Your response should consist of the entire listing, transcribed exactly, with every image left out.

START The data

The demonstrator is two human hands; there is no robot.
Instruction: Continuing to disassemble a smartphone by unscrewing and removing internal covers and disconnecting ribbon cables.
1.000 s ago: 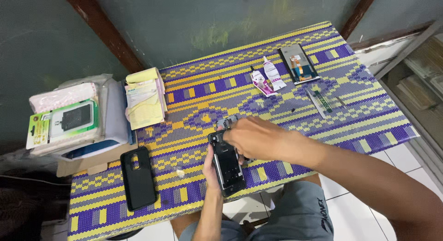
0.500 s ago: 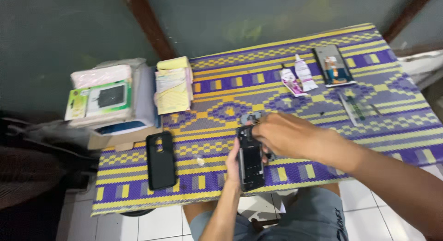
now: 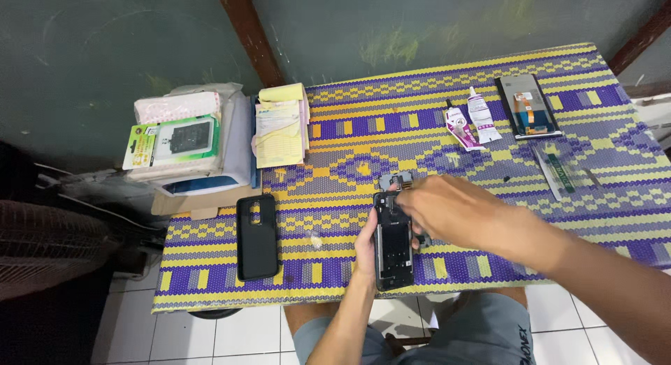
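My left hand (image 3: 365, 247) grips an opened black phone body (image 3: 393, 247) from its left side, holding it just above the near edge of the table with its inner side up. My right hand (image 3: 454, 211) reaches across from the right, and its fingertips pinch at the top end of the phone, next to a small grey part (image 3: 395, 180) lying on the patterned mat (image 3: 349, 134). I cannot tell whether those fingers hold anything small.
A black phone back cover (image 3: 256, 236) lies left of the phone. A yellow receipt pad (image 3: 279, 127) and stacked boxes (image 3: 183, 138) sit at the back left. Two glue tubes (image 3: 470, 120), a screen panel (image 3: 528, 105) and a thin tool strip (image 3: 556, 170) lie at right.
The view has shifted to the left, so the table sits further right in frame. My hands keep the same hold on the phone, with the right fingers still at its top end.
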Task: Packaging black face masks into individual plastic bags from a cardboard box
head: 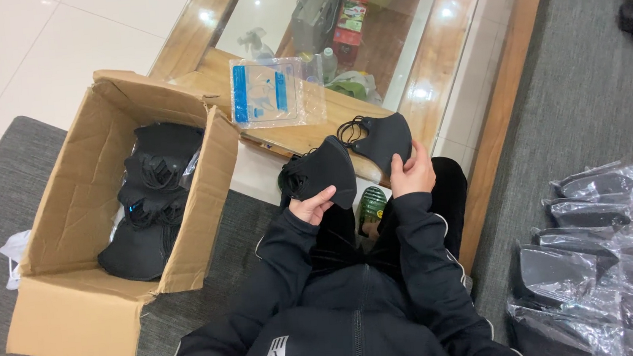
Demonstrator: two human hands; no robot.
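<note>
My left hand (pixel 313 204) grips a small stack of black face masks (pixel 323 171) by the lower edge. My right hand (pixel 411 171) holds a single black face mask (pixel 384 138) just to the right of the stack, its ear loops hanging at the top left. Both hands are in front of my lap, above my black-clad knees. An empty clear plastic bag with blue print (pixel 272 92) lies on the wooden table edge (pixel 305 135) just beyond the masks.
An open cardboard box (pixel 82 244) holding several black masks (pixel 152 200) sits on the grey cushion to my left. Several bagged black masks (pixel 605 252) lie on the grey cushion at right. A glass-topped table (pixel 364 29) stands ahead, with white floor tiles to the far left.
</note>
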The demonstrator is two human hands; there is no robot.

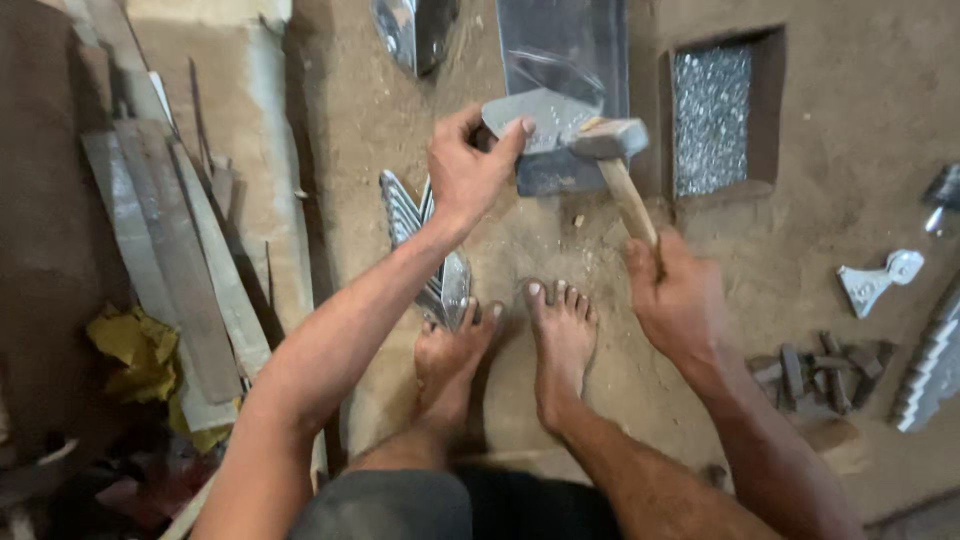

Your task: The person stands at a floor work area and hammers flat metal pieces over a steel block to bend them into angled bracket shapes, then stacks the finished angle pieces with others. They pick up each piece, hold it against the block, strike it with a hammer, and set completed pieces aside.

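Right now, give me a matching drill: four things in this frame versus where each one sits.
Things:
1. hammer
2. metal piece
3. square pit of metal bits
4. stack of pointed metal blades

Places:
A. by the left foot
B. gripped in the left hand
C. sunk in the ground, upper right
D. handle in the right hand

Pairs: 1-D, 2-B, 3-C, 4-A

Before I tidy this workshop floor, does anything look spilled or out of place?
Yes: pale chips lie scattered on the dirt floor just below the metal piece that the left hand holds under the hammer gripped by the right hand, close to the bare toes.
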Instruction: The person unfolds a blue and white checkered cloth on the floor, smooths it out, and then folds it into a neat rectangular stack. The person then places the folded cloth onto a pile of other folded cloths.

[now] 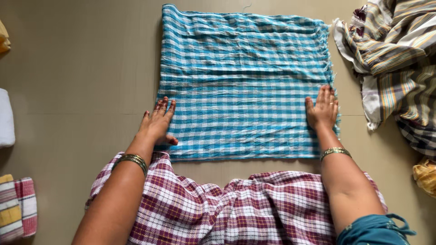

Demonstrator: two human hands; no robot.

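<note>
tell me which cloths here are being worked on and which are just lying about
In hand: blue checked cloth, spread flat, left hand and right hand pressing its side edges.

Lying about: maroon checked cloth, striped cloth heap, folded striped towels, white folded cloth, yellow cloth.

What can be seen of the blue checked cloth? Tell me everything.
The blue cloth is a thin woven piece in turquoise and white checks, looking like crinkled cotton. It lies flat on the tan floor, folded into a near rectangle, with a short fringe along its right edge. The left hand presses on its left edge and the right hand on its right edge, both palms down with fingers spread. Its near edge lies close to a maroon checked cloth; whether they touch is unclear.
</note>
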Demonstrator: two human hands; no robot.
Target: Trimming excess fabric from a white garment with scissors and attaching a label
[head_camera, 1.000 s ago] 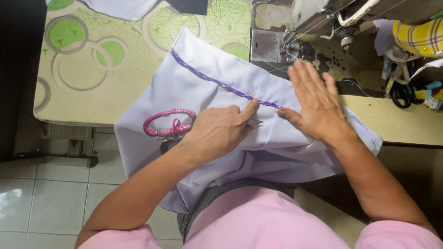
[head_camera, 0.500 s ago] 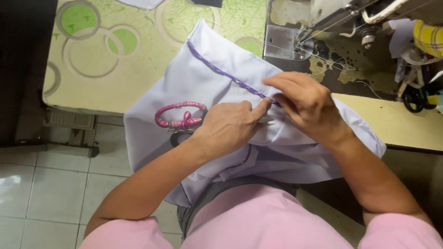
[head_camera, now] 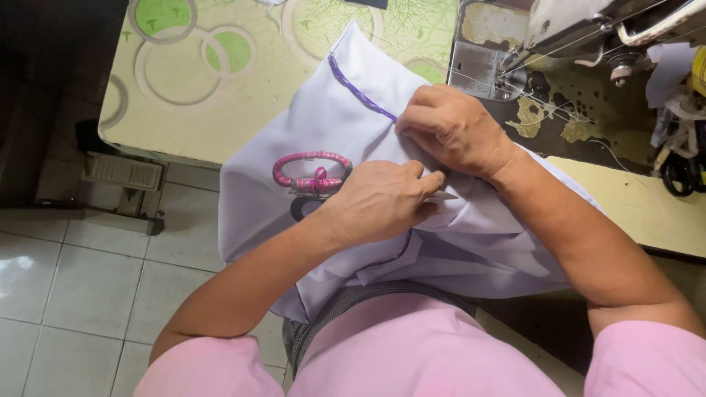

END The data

== Solved exercise ==
The demonstrator is two human hands; there is no robot.
Instruction: Continuing to disassemble a smartphone by unscrewing and removing internal covers and disconnecting ribbon cables.
1.000 s ago: 
0.500 s ago: 
now: 
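My left hand (image 3: 365, 247) grips an opened black phone body (image 3: 393, 247) from its left side, holding it just above the near edge of the table with its inner side up. My right hand (image 3: 454, 211) reaches across from the right, and its fingertips pinch at the top end of the phone, next to a small grey part (image 3: 395, 180) lying on the patterned mat (image 3: 349, 134). I cannot tell whether those fingers hold anything small.
A black phone back cover (image 3: 256, 236) lies left of the phone. A yellow receipt pad (image 3: 279, 127) and stacked boxes (image 3: 183, 138) sit at the back left. Two glue tubes (image 3: 470, 120), a screen panel (image 3: 528, 105) and a thin tool strip (image 3: 556, 170) lie at right.
The view has shifted to the left, so the table sits further right in frame. My hands keep the same hold on the phone, with the right fingers still at its top end.
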Task: Packaging black face masks into individual plastic bags from a cardboard box
head: 
Demonstrator: two human hands; no robot.
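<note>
My left hand (pixel 313 204) grips a small stack of black face masks (pixel 323 171) by the lower edge. My right hand (pixel 411 171) holds a single black face mask (pixel 384 138) just to the right of the stack, its ear loops hanging at the top left. Both hands are in front of my lap, above my black-clad knees. An empty clear plastic bag with blue print (pixel 272 92) lies on the wooden table edge (pixel 305 135) just beyond the masks.
An open cardboard box (pixel 82 244) holding several black masks (pixel 152 200) sits on the grey cushion to my left. Several bagged black masks (pixel 605 252) lie on the grey cushion at right. A glass-topped table (pixel 364 29) stands ahead, with white floor tiles to the far left.
</note>
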The demonstrator is two human hands; there is no robot.


Your task: The person stands at a floor work area and hammers flat metal pieces over a steel block to bend them into angled bracket shapes, then stacks the finished angle pieces with others. They pick up each piece, hold it against the block, strike it with a hammer, and set completed pieces aside.

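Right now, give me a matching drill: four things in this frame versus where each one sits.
Things:
1. hammer
2. metal piece
3. square pit of metal bits
4. stack of pointed metal blades

Places:
A. by the left foot
B. gripped in the left hand
C. sunk in the ground, upper right
D. handle in the right hand

Pairs: 1-D, 2-B, 3-C, 4-A

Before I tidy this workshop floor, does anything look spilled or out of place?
Yes: pale chips lie scattered on the dirt floor just below the metal piece that the left hand holds under the hammer gripped by the right hand, close to the bare toes.
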Instruction: The person unfolds a blue and white checkered cloth on the floor, smooths it out, and then folds it into a neat rectangular stack. The person then places the folded cloth onto a pile of other folded cloths.

[now] 

Demonstrator: two human hands; no robot.

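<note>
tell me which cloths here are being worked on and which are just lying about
In hand: blue checked cloth, spread flat, left hand and right hand pressing its side edges.

Lying about: maroon checked cloth, striped cloth heap, folded striped towels, white folded cloth, yellow cloth.

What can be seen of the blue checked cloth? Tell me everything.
The blue cloth is a thin woven piece in turquoise and white checks, looking like crinkled cotton. It lies flat on the tan floor, folded into a near rectangle, with a short fringe along its right edge. The left hand presses on its left edge and the right hand on its right edge, both palms down with fingers spread. Its near edge lies close to a maroon checked cloth; whether they touch is unclear.
</note>
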Demonstrator: two human hands; no robot.
Target: Trimming excess fabric from a white garment with scissors and attaching a label
[head_camera, 1.000 s ago] 
[head_camera, 0.500 s ago] 
[head_camera, now] 

This response is now finished.